What this exercise needs is every entry restated as written, with no pictures.

------------------------------------------------------------

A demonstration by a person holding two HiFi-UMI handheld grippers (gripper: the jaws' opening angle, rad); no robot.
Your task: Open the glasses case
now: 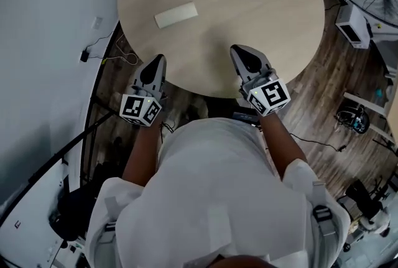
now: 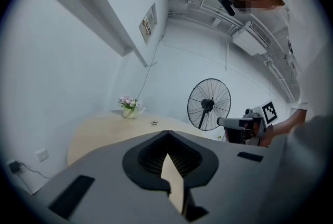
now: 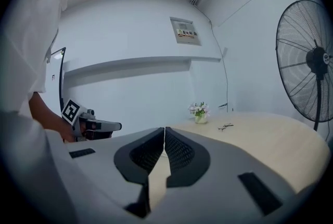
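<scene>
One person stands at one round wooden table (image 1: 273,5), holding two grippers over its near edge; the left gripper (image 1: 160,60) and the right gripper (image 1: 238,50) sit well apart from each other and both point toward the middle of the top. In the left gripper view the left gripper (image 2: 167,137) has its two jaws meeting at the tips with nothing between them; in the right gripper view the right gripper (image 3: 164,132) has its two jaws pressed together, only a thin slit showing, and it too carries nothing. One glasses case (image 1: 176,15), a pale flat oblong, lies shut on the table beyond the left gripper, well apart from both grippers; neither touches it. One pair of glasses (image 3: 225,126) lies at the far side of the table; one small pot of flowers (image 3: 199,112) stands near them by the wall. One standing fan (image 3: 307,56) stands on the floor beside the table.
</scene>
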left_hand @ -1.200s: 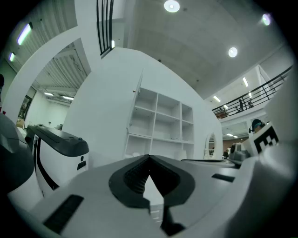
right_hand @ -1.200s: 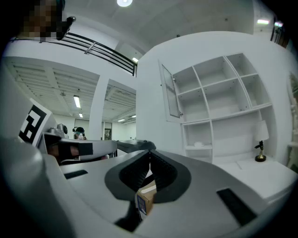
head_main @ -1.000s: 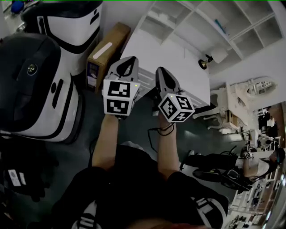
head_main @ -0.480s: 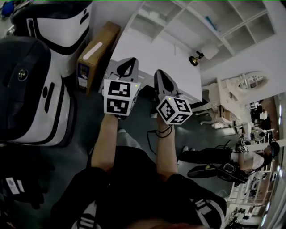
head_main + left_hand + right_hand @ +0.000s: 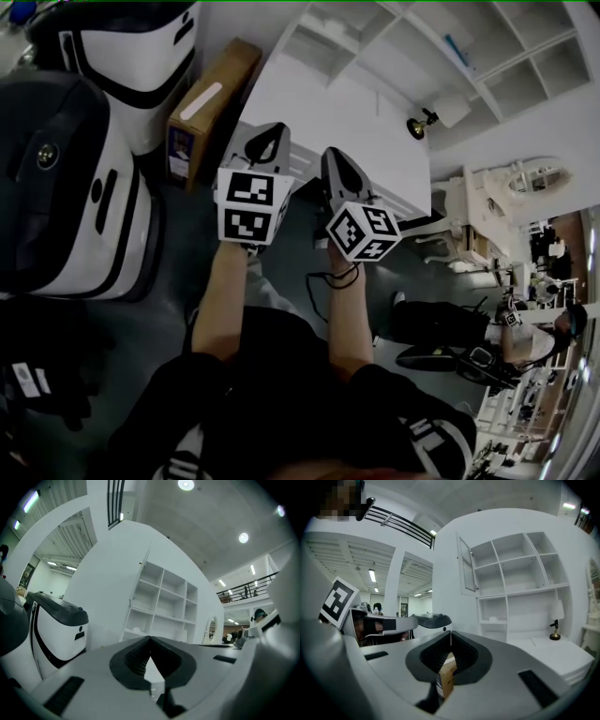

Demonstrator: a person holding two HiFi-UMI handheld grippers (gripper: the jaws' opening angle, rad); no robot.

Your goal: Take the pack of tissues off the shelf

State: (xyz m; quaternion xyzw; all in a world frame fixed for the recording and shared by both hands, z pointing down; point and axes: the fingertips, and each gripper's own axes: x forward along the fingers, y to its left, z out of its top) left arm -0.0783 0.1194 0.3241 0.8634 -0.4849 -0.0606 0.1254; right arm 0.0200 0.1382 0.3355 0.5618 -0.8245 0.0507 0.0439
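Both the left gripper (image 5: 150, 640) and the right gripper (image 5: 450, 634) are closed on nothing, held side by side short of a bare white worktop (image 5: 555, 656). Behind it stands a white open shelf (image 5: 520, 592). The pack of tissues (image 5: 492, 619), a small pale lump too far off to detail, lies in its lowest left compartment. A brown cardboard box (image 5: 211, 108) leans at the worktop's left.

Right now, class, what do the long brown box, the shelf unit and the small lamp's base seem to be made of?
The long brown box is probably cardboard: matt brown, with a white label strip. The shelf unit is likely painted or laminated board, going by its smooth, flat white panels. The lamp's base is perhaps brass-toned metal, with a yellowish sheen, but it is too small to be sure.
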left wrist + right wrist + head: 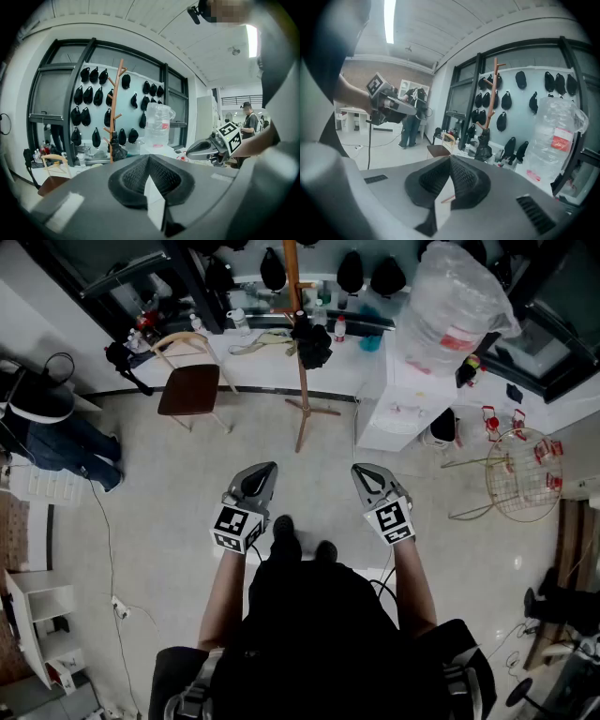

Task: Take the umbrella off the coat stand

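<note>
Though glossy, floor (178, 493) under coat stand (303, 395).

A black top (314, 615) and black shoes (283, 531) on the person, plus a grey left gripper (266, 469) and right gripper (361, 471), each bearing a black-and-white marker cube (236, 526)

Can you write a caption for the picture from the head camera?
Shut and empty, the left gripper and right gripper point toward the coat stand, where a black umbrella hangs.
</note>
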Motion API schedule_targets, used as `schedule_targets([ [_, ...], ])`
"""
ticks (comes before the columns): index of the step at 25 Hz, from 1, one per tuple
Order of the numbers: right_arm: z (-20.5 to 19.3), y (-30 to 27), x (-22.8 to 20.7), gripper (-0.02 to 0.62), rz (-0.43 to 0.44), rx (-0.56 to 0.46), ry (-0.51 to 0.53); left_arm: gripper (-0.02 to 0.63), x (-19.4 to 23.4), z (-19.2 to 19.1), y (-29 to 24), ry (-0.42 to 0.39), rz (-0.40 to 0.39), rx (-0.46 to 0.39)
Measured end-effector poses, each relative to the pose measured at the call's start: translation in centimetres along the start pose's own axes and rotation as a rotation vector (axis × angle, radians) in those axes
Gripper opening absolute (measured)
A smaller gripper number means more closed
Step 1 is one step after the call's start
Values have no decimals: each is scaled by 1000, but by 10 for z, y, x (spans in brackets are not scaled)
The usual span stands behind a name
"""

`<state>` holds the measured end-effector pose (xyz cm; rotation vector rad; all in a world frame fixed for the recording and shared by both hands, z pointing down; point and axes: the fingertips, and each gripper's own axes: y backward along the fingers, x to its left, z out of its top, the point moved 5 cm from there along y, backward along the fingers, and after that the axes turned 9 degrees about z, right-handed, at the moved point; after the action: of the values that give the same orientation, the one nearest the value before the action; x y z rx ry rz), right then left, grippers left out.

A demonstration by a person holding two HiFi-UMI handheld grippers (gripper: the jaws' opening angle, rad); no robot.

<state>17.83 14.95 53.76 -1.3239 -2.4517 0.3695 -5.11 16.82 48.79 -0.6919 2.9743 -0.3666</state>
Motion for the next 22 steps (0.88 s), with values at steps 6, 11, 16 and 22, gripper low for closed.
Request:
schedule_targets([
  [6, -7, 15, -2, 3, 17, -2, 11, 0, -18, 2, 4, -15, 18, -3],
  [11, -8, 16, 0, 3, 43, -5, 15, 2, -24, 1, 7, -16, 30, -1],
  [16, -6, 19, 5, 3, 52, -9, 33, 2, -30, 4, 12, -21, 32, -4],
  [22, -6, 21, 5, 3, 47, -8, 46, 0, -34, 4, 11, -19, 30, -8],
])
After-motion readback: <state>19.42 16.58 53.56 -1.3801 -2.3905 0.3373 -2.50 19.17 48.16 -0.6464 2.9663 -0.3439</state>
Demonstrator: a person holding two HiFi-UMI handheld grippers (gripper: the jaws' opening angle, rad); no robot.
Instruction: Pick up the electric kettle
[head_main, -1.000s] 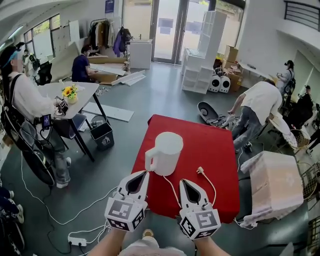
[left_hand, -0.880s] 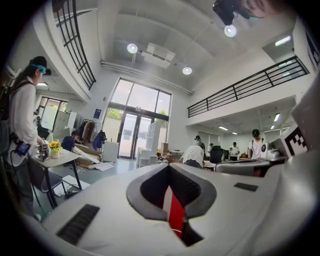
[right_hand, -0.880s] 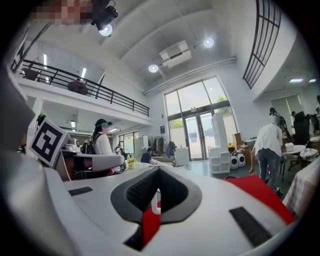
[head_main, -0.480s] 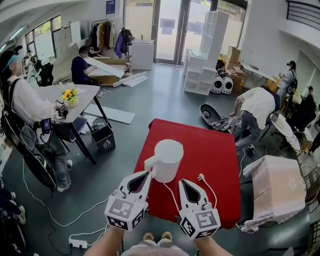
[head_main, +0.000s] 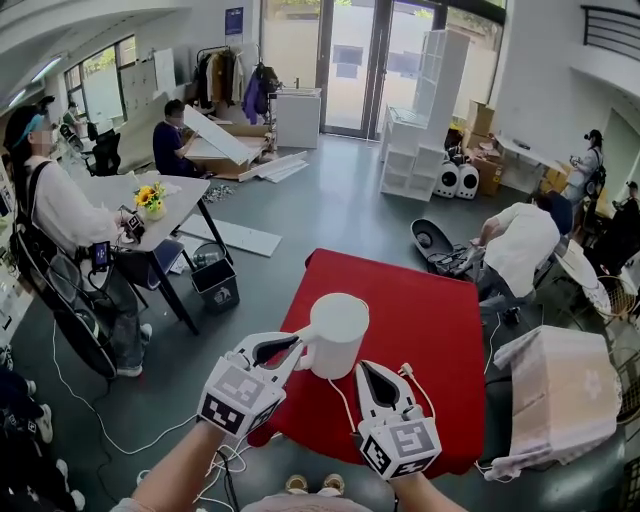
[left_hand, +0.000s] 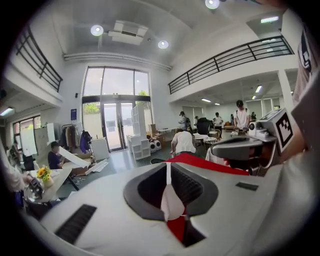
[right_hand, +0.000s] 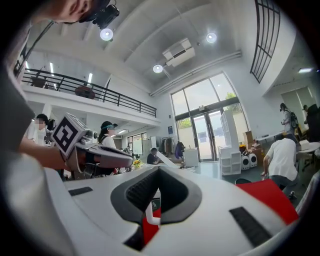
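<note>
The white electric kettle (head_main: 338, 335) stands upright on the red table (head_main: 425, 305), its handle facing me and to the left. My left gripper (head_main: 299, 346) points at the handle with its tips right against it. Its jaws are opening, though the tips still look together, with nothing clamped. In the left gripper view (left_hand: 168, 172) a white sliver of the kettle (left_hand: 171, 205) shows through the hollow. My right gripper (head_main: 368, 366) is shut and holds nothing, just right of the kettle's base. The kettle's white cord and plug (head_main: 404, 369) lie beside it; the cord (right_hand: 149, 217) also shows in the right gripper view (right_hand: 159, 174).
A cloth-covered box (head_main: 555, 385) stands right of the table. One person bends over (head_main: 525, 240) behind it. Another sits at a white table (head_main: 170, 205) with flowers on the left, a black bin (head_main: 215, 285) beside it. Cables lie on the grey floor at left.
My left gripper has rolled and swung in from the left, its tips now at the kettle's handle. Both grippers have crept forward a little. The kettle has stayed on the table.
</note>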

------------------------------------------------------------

→ TASK OUTPUT
A demonstration by a person holding two HiFi-UMI handheld grippers (gripper: the jaws' opening angle, rad); no robot.
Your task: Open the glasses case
now: 
now: 
now: 
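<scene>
One person stands at one round wooden table (image 1: 273,5), holding two grippers over its near edge; the left gripper (image 1: 160,60) and the right gripper (image 1: 238,50) sit well apart from each other and both point toward the middle of the top. In the left gripper view the left gripper (image 2: 167,137) has its two jaws meeting at the tips with nothing between them; in the right gripper view the right gripper (image 3: 164,132) has its two jaws pressed together, only a thin slit showing, and it too carries nothing. One glasses case (image 1: 176,15), a pale flat oblong, lies shut on the table beyond the left gripper, well apart from both grippers; neither touches it. One pair of glasses (image 3: 225,126) lies at the far side of the table; one small pot of flowers (image 3: 199,112) stands near them by the wall. One standing fan (image 3: 307,56) stands on the floor beside the table.
</scene>
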left_hand @ -1.200s: 
right_hand @ -1.200s: 
head_main @ -1.000s: 
head_main @ -0.480s: 
head_main + left_hand + right_hand @ +0.000s: 

Demonstrator: a person holding two HiFi-UMI handheld grippers (gripper: the jaws' opening angle, rad); no robot.

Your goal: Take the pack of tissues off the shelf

State: (xyz m; quaternion xyzw; all in a world frame fixed for the recording and shared by both hands, z pointing down; point and axes: the fingertips, and each gripper's own axes: x forward along the fingers, y to its left, z out of its top) left arm -0.0783 0.1194 0.3241 0.8634 -0.4849 -0.0606 0.1254; right arm 0.0200 0.1382 0.3355 0.5618 -0.8245 0.0507 0.0439
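Both the left gripper (image 5: 150, 640) and the right gripper (image 5: 450, 634) are closed on nothing, held side by side short of a bare white worktop (image 5: 555, 656). Behind it stands a white open shelf (image 5: 520, 592). The pack of tissues (image 5: 492, 619), a small pale lump too far off to detail, lies in its lowest left compartment. A brown cardboard box (image 5: 211, 108) leans at the worktop's left.

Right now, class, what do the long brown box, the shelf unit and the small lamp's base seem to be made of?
The long brown box is probably cardboard: matt brown, with a white label strip. The shelf unit is likely painted or laminated board, going by its smooth, flat white panels. The lamp's base is perhaps brass-toned metal, with a yellowish sheen, but it is too small to be sure.
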left wrist + right wrist + head: 

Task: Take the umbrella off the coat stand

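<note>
Though glossy, floor (178, 493) under coat stand (303, 395).

A black top (314, 615) and black shoes (283, 531) on the person, plus a grey left gripper (266, 469) and right gripper (361, 471), each bearing a black-and-white marker cube (236, 526)

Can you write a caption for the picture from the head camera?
Shut and empty, the left gripper and right gripper point toward the coat stand, where a black umbrella hangs.
</note>
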Motion API schedule_targets, used as `schedule_targets([ [_, ...], ])`
"""
ticks (comes before the columns): index of the step at 25 Hz, from 1, one per tuple
Order of the numbers: right_arm: z (-20.5 to 19.3), y (-30 to 27), x (-22.8 to 20.7), gripper (-0.02 to 0.62), rz (-0.43 to 0.44), rx (-0.56 to 0.46), ry (-0.51 to 0.53); left_arm: gripper (-0.02 to 0.63), x (-19.4 to 23.4), z (-19.2 to 19.1), y (-29 to 24), ry (-0.42 to 0.39), rz (-0.40 to 0.39), rx (-0.46 to 0.39)
Measured end-effector poses, each relative to the pose measured at the call's start: translation in centimetres along the start pose's own axes and rotation as a rotation vector (axis × angle, radians) in those axes
Gripper opening absolute (measured)
A smaller gripper number means more closed
Step 1 is one step after the call's start
Values have no decimals: each is scaled by 1000, but by 10 for z, y, x (spans in brackets are not scaled)
The usual span stands behind a name
"""

`<state>` holds the measured end-effector pose (xyz cm; rotation vector rad; all in a world frame fixed for the recording and shared by both hands, z pointing down; point and axes: the fingertips, and each gripper's own axes: y backward along the fingers, x to its left, z out of its top, the point moved 5 cm from there along y, backward along the fingers, and after that the axes turned 9 degrees about z, right-handed, at the moved point; after the action: of the values that give the same orientation, the one nearest the value before the action; x y z rx ry rz), right then left, grippers left out.

A demonstration by a person holding two HiFi-UMI handheld grippers (gripper: the jaws' opening angle, rad); no robot.

<state>17.83 14.95 53.76 -1.3239 -2.4517 0.3695 -5.11 16.82 48.79 -0.6919 2.9743 -0.3666</state>
Motion for the next 22 steps (0.88 s), with values at steps 6, 11, 16 and 22, gripper low for closed.
Request:
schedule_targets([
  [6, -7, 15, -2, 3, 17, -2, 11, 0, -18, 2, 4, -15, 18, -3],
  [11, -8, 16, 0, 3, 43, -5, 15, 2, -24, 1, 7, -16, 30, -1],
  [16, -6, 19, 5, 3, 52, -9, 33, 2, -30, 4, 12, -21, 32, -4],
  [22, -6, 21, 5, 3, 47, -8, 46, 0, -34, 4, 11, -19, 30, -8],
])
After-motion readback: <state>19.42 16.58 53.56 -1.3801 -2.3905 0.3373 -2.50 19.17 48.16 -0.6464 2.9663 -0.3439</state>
Demonstrator: a person holding two HiFi-UMI handheld grippers (gripper: the jaws' opening angle, rad); no robot.
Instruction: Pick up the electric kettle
[head_main, -1.000s] 
[left_hand, -0.880s] 
[right_hand, -0.880s] 
[head_main, -0.480s] 
[head_main, +0.000s] 
[left_hand, +0.000s] 
[right_hand, +0.000s] 
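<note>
The white electric kettle (head_main: 338, 335) stands upright on the red table (head_main: 425, 305), its handle facing me and to the left. My left gripper (head_main: 299, 346) points at the handle with its tips right against it. Its jaws are opening, though the tips still look together, with nothing clamped. In the left gripper view (left_hand: 168, 172) a white sliver of the kettle (left_hand: 171, 205) shows through the hollow. My right gripper (head_main: 368, 366) is shut and holds nothing, just right of the kettle's base. The kettle's white cord and plug (head_main: 404, 369) lie beside it; the cord (right_hand: 149, 217) also shows in the right gripper view (right_hand: 159, 174).
A cloth-covered box (head_main: 555, 385) stands right of the table. One person bends over (head_main: 525, 240) behind it. Another sits at a white table (head_main: 170, 205) with flowers on the left, a black bin (head_main: 215, 285) beside it. Cables lie on the grey floor at left.
My left gripper has rolled and swung in from the left, its tips now at the kettle's handle. Both grippers have crept forward a little. The kettle has stayed on the table.
</note>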

The exercise requires no more work.